* Task instructions
The answer is every line of the records that holds the word "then", copied in full.

···

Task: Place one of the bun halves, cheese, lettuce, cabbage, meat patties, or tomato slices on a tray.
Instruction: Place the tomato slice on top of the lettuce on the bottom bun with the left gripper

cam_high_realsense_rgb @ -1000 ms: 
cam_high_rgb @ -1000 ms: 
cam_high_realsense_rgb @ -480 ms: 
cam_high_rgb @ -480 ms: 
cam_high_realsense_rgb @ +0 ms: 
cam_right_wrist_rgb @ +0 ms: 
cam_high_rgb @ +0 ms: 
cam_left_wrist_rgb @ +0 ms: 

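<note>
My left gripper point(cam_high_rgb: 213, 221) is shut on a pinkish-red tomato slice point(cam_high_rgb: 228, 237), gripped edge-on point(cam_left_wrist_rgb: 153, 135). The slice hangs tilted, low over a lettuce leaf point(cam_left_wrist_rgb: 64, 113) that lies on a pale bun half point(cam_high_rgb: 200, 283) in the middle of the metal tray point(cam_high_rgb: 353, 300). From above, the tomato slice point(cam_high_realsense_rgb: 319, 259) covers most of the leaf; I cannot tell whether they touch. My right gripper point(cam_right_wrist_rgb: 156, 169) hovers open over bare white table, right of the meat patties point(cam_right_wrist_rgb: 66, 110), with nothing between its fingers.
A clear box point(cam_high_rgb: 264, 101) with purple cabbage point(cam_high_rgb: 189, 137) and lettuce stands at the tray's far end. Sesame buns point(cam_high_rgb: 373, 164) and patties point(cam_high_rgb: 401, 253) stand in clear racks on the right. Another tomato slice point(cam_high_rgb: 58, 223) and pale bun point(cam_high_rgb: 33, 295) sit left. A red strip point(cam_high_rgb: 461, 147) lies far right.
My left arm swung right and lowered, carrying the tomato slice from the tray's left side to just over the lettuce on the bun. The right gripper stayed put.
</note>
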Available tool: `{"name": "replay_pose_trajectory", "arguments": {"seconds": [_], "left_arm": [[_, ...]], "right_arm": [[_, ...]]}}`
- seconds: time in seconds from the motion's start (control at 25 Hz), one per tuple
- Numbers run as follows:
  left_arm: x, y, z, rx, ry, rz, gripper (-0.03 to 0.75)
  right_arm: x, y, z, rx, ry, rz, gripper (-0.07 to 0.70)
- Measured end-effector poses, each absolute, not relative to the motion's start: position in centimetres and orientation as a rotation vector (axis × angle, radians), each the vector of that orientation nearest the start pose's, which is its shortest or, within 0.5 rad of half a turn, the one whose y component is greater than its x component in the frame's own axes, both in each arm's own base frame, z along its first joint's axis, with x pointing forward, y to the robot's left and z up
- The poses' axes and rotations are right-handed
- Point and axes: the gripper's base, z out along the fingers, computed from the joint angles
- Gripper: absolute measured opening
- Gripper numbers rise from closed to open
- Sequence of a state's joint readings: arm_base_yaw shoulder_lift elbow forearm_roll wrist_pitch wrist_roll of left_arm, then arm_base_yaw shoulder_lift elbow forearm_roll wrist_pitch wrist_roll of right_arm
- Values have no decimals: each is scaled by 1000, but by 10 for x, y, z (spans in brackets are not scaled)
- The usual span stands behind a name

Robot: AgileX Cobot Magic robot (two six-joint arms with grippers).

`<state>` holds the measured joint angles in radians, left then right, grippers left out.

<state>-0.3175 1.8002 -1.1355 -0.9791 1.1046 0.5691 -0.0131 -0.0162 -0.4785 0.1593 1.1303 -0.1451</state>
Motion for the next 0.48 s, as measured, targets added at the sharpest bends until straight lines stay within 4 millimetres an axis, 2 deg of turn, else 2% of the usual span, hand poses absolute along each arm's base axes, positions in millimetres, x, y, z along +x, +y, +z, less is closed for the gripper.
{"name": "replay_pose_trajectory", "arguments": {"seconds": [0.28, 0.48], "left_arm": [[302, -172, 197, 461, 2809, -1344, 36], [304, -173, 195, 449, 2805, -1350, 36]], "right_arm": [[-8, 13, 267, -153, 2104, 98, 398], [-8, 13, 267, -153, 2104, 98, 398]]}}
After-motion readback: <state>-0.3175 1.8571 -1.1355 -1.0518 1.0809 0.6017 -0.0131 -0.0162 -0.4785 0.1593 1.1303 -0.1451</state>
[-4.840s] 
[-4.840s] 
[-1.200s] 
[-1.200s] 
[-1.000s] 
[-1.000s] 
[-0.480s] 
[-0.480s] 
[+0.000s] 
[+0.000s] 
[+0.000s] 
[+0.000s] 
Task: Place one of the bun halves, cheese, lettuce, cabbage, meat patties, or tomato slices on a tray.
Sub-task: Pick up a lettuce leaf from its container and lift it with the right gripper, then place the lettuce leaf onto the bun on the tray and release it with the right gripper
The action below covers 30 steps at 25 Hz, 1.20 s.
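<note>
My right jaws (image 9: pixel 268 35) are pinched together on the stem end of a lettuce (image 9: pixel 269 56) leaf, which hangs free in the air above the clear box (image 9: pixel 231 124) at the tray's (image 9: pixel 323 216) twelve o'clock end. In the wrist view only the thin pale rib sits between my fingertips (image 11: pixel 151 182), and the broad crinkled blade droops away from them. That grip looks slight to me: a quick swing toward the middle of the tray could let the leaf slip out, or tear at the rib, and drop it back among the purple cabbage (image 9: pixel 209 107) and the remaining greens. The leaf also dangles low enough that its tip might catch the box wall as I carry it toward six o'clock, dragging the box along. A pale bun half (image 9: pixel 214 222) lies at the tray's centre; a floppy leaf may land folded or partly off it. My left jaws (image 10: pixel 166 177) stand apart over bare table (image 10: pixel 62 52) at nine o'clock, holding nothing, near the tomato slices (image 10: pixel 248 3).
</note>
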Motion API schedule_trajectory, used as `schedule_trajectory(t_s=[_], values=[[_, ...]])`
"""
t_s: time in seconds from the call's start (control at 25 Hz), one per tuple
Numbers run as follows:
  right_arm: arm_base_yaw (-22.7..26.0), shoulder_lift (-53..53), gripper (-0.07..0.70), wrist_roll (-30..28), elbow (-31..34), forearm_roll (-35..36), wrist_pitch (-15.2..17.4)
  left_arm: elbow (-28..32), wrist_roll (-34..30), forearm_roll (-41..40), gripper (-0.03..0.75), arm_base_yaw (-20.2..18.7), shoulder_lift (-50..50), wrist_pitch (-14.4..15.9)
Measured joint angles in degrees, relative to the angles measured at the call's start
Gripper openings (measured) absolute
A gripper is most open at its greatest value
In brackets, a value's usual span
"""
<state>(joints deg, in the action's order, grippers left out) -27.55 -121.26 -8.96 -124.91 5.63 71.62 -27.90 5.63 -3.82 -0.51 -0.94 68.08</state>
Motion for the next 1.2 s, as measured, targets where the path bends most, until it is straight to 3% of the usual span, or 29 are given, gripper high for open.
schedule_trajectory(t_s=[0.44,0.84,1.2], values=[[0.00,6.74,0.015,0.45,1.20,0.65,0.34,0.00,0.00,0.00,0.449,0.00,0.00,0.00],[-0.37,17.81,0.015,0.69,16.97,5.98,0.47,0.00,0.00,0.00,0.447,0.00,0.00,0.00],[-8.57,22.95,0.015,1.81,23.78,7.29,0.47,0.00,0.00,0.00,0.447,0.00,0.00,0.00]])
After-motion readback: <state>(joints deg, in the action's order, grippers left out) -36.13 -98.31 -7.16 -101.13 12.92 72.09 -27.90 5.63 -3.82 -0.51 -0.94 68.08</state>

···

* Solved exercise
- Sequence of a state's joint readings: arm_base_yaw shoulder_lift elbow forearm_roll wrist_pitch wrist_roll of left_arm, then arm_base_yaw shoulder_lift elbow forearm_roll wrist_pitch wrist_roll of right_arm
`<state>` holds the measured joint angles in radians, left then right, grippers left out.
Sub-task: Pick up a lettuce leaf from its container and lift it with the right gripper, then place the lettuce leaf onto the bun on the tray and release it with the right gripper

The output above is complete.